> _Exercise description_
Transcribe exactly the lines that begin the material and continue through the line containing "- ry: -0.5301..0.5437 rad". Leave out whatever follows.

> _Information_
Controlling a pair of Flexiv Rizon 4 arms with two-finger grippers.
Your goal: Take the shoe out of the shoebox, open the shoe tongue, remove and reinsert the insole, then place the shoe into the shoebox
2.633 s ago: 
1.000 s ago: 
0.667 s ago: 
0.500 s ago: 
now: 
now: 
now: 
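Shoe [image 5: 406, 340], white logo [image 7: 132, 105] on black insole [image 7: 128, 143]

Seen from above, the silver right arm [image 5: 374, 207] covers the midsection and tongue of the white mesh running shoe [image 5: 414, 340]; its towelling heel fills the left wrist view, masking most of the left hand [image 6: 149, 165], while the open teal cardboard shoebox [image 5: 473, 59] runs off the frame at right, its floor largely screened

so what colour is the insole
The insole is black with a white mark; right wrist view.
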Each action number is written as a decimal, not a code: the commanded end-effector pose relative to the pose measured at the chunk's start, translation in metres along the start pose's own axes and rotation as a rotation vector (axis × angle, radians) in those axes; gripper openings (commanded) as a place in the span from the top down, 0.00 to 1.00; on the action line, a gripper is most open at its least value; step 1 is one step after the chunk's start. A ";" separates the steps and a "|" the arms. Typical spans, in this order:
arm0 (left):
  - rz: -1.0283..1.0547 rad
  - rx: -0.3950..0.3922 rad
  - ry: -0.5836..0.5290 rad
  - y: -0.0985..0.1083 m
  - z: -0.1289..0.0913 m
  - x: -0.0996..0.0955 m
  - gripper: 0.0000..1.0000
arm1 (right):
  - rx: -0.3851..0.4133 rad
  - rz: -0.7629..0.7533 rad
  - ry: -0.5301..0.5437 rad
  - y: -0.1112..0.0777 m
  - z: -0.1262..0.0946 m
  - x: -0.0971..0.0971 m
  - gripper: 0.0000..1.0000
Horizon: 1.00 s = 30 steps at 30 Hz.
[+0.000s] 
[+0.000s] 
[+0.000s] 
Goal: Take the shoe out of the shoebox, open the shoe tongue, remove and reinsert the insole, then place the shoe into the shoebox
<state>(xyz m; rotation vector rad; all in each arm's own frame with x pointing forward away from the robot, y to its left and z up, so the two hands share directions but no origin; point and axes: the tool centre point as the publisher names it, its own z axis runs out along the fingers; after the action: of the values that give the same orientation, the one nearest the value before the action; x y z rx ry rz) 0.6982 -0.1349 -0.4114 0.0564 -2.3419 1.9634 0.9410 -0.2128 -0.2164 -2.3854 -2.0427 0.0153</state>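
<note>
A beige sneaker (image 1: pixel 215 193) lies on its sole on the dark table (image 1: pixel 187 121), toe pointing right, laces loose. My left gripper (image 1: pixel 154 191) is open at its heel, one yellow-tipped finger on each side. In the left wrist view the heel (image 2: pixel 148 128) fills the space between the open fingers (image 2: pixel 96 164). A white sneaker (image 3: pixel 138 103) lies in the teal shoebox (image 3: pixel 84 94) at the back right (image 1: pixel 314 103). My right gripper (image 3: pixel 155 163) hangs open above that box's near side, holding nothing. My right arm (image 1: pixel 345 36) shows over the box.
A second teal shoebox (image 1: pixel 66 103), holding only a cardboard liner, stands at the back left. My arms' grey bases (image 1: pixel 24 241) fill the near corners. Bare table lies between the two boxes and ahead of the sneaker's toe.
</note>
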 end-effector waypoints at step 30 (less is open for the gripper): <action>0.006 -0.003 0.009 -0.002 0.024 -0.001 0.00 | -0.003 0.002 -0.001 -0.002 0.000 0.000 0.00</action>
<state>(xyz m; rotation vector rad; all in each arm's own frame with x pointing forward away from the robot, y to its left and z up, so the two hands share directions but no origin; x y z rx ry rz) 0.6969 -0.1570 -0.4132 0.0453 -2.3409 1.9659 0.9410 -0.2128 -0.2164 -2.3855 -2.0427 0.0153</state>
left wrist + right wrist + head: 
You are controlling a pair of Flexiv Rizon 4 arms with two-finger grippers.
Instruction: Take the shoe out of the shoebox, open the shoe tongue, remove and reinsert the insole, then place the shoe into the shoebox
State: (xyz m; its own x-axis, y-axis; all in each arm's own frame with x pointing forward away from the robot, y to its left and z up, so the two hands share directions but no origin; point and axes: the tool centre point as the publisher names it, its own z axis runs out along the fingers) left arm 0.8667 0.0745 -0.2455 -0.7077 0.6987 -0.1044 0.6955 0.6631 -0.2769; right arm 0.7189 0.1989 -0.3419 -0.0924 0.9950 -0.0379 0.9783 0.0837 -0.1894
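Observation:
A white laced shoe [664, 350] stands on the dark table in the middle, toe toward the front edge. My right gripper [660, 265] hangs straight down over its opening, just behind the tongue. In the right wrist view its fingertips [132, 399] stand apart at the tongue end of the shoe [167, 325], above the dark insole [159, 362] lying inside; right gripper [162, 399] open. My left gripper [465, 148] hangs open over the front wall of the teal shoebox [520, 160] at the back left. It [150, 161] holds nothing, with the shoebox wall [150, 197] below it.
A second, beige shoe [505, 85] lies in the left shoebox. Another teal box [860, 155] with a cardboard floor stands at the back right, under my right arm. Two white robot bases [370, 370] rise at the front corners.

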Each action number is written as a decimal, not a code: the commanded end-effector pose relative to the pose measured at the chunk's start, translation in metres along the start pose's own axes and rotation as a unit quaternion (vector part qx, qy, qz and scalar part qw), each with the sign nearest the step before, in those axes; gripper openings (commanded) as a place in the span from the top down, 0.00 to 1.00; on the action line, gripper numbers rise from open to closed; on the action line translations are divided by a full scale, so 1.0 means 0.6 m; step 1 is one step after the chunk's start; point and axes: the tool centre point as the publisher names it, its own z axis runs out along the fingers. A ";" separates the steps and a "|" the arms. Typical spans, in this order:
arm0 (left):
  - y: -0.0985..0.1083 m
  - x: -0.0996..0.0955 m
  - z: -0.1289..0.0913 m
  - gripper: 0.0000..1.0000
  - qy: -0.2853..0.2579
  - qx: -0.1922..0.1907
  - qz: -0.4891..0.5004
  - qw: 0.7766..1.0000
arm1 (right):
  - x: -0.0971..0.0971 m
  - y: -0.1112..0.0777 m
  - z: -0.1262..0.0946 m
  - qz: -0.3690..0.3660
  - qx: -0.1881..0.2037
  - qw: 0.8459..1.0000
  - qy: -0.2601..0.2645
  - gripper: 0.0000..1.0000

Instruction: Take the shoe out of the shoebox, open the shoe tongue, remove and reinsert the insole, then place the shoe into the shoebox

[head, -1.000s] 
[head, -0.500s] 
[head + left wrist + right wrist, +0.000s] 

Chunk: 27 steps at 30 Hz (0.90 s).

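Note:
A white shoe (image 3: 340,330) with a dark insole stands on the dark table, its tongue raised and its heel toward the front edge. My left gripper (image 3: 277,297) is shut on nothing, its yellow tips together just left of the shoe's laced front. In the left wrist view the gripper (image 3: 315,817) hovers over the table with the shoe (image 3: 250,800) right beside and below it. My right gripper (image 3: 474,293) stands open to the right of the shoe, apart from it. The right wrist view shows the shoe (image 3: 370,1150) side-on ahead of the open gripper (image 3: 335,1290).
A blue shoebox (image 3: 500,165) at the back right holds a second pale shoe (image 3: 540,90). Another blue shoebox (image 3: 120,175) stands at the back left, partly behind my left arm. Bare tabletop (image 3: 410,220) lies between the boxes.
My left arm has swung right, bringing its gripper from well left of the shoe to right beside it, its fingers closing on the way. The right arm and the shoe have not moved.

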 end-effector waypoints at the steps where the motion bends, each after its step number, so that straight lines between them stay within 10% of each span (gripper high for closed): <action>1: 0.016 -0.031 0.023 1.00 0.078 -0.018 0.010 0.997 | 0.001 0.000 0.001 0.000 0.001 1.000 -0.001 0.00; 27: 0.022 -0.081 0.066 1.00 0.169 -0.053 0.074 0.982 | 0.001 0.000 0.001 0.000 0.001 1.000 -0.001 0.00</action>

> _Output for this exercise_
Controlling a pair of Flexiv Rizon 4 arms with two-finger grippers.
Your goal: Take the shoe out of the shoebox, open the shoe tongue, remove and reinsert the insole, then place the shoe into the shoebox
2.633 s ago: 
1.000 s ago: 
0.667 s ago: 
0.500 s ago: 
now: 
now: 
now: 
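Shoe [image 5: 406, 340], white logo [image 7: 132, 105] on black insole [image 7: 128, 143]

Seen from above, the silver right arm [image 5: 374, 207] covers the midsection and tongue of the white mesh running shoe [image 5: 414, 340]; its towelling heel fills the left wrist view, masking most of the left hand [image 6: 149, 165], while the open teal cardboard shoebox [image 5: 473, 59] runs off the frame at right, its floor largely screened

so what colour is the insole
The insole is black with a white mark; right wrist view.
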Each action number is written as a decimal, not a code: the commanded end-effector pose relative to the pose measured at the chunk's start, translation in metres along the start pose's own axes and rotation as a rotation vector (axis × angle, radians) in those axes; gripper openings (commanded) as a place in the span from the top down, 0.00 to 1.00; on the action line, a gripper is most open at its least value; step 1 is one step after the chunk's start. A ";" separates the steps and a "|" the arms. Typical spans, in this order:
arm0 (left):
  - rz: -1.0283..1.0547 rad
  - rx: -0.3950..0.3922 rad
  - ry: -0.5836..0.5290 rad
  - y: -0.0985..0.1083 m
  - z: -0.1289..0.0913 m
  - x: -0.0996..0.0955 m
  - gripper: 0.0000..1.0000
arm1 (right):
  - rx: -0.3851..0.4133 rad
  - rz: -0.7629..0.7533 rad
  - ry: -0.5301..0.5437 rad

The answer has been fully written out.